# EXERCISE BRIEF:
Would you restate the entries below word for word, starting at the first line and ending with the one that has "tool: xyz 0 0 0"?
-- DATA EXCERPTS follows --
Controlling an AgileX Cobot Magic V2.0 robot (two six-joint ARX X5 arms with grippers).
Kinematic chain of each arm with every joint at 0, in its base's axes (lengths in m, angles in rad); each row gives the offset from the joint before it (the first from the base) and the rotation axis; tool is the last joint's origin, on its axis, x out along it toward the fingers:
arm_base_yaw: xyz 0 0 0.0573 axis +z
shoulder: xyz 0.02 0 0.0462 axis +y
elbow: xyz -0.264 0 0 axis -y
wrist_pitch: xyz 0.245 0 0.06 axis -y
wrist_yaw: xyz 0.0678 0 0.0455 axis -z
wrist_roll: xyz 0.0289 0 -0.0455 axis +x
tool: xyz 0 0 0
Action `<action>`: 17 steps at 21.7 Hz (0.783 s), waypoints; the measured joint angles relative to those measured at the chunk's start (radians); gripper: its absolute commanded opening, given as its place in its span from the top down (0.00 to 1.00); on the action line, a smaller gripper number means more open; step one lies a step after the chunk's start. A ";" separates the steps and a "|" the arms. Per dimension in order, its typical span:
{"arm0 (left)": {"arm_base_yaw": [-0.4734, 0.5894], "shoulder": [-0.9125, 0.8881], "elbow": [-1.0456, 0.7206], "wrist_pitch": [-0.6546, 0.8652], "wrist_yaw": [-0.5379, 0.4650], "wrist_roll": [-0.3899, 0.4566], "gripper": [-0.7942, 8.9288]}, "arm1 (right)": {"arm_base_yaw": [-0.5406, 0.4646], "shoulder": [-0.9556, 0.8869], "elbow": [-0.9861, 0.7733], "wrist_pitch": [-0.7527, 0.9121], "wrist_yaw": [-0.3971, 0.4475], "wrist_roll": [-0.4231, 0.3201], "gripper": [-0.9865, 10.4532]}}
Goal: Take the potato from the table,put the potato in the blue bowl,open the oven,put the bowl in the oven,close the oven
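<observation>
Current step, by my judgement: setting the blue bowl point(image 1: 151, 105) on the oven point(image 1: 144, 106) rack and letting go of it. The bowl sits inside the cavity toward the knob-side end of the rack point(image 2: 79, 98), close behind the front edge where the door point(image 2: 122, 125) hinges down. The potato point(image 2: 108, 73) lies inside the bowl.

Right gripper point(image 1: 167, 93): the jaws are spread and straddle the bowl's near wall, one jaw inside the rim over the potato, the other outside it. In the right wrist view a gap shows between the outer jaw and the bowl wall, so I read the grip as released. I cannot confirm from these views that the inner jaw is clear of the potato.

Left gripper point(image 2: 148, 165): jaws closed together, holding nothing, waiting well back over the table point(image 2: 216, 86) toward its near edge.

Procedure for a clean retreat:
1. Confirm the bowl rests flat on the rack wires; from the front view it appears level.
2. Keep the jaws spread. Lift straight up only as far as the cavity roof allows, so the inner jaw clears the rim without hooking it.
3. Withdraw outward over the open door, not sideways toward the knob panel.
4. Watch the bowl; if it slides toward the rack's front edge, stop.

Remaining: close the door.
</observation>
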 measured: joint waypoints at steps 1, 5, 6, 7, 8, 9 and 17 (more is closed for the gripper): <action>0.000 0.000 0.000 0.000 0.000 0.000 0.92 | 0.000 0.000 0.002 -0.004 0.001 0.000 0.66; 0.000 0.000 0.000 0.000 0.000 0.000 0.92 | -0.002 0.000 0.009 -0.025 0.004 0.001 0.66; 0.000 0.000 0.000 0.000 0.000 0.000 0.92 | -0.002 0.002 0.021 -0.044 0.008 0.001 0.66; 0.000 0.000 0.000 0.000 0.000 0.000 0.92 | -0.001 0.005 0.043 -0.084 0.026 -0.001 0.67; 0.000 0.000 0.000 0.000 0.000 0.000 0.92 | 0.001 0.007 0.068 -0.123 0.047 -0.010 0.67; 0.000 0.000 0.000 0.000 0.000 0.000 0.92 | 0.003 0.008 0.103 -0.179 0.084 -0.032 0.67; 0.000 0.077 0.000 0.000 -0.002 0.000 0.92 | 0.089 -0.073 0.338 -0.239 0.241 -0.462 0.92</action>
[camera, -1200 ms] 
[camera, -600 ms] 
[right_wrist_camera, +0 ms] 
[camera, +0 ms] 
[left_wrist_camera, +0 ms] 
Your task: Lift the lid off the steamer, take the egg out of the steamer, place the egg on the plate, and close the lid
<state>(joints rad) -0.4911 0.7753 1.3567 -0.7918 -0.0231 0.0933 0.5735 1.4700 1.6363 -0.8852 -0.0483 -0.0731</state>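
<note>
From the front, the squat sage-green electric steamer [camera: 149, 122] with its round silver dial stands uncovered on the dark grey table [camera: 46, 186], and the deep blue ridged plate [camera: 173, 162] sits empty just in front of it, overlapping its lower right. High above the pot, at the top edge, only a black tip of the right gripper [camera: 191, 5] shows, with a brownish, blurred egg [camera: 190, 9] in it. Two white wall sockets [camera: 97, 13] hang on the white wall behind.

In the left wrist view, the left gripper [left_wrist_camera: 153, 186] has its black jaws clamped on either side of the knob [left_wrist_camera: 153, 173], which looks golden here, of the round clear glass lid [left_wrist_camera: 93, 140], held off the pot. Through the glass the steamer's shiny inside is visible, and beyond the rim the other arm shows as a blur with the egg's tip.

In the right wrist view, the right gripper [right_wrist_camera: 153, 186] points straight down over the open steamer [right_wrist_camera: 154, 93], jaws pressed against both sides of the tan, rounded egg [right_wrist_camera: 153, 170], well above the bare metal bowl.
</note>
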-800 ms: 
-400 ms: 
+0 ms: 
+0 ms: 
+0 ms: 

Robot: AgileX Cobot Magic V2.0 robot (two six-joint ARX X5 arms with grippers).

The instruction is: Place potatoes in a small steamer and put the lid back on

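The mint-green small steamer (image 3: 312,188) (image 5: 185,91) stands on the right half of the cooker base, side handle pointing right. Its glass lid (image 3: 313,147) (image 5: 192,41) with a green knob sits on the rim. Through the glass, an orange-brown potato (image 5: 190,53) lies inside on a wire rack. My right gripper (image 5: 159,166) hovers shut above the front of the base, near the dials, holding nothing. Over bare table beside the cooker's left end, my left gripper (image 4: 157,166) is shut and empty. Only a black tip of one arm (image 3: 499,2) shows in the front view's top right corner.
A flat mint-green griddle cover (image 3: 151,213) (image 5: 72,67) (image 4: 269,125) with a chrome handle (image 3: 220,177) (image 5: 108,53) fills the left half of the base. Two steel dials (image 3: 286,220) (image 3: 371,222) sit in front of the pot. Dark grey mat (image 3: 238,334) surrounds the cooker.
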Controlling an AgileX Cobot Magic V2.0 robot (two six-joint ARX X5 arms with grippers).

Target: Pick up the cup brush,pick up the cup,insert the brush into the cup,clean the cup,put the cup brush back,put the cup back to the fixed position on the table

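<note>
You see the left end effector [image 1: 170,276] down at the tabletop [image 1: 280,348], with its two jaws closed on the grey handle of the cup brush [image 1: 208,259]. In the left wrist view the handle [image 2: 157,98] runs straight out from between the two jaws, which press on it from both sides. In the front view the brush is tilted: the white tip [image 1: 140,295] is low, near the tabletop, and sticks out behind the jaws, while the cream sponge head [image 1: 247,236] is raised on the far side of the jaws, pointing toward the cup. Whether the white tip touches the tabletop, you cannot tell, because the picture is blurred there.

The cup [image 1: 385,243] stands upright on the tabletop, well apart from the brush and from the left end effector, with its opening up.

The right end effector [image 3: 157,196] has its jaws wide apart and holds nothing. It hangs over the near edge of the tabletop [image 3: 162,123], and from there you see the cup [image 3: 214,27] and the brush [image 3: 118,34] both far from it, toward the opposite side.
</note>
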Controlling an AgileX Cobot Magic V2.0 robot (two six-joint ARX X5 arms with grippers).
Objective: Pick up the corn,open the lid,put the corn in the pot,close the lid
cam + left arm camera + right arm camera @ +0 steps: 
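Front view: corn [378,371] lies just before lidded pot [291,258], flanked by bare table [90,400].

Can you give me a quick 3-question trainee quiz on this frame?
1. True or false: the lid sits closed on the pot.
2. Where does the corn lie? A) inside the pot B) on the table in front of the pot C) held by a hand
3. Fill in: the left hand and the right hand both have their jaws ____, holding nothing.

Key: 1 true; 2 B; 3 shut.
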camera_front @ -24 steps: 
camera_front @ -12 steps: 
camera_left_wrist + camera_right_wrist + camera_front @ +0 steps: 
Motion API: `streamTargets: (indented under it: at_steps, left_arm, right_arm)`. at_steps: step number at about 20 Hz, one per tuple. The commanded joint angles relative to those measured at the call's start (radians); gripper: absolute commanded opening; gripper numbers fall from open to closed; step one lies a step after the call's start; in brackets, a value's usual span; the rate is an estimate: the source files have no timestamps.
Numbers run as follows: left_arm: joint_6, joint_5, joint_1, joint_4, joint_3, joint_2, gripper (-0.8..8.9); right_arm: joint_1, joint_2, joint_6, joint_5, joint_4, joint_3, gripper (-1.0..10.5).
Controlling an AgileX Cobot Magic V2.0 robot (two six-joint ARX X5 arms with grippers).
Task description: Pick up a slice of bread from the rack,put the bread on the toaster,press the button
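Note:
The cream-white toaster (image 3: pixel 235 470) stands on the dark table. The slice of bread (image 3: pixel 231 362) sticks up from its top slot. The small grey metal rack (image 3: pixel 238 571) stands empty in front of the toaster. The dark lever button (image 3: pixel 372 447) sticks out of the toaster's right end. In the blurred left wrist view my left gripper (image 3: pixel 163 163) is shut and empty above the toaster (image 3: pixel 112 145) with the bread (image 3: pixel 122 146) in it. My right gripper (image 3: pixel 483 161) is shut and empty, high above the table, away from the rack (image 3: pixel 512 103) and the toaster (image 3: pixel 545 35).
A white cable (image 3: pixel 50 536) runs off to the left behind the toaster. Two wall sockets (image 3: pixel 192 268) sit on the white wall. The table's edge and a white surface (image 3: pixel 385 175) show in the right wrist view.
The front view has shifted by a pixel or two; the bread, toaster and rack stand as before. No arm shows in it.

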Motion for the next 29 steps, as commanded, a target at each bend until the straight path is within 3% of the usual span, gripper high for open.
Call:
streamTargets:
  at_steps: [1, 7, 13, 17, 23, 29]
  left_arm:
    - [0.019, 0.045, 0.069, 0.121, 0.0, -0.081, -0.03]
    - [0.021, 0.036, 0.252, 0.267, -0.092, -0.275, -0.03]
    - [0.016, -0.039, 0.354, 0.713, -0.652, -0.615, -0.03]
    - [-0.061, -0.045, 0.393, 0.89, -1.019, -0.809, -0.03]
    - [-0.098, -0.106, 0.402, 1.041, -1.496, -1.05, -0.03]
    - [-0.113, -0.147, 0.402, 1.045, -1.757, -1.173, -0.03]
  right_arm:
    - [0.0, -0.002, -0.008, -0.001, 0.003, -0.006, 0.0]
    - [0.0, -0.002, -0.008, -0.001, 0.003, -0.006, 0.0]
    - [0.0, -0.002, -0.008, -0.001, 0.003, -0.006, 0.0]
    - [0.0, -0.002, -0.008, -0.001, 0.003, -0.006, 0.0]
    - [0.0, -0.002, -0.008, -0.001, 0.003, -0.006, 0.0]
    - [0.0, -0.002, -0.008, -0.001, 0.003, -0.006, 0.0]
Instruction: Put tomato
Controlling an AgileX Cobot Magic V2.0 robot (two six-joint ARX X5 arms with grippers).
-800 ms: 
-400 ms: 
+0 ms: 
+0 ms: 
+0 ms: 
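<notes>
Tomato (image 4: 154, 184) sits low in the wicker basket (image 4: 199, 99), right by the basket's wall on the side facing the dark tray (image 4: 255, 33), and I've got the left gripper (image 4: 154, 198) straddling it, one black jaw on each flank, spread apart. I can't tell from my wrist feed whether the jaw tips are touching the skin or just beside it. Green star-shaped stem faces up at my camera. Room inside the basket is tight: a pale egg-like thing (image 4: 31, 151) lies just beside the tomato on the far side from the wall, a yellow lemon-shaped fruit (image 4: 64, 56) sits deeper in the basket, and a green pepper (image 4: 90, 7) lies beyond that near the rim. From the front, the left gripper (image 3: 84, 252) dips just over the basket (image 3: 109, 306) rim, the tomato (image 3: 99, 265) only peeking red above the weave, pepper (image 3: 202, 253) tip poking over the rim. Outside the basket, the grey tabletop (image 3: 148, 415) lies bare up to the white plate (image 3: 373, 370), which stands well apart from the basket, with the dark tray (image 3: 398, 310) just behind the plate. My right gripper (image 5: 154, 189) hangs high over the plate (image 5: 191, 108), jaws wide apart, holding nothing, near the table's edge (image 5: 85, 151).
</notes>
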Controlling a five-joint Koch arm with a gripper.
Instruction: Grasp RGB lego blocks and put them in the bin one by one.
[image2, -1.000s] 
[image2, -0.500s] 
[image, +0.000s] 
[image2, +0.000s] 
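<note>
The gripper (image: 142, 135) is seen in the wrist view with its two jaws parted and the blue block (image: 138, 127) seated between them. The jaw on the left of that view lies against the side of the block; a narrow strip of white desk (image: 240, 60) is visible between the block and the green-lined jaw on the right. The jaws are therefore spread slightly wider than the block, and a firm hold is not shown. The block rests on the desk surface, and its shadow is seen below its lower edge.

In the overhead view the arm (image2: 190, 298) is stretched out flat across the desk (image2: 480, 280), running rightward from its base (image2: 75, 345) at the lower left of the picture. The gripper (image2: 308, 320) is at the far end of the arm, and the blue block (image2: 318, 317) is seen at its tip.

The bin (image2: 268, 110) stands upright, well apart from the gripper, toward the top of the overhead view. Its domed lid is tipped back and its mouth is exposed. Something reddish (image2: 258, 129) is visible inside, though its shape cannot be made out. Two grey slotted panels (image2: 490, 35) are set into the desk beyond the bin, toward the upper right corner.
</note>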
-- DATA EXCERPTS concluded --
# ANSWER TO THIS TASK:
Controlling an AgileX Cobot Magic V2.0 robot (two six-joint ARX X5 arms with grippers).
Kinematic chain of each arm with every joint at 0, in its base's axes (lengths in m, angles in rad); each row gives the offset from the joint before it (the first from the base) and the rotation axis; tool is the last joint's origin, on its axis, x out along it toward the fingers:
arm_base_yaw: xyz 0 0 0.0573 axis +z
shoulder: xyz 0.02 0 0.0462 axis +y
elbow: xyz -0.264 0 0 axis -y
wrist_pitch: xyz 0.245 0 0.06 axis -y
wrist_yaw: xyz 0.0678 0 0.0455 axis -z
wrist_roll: xyz 0.0289 0 -0.0455 axis +x
tool: xyz 0 0 0

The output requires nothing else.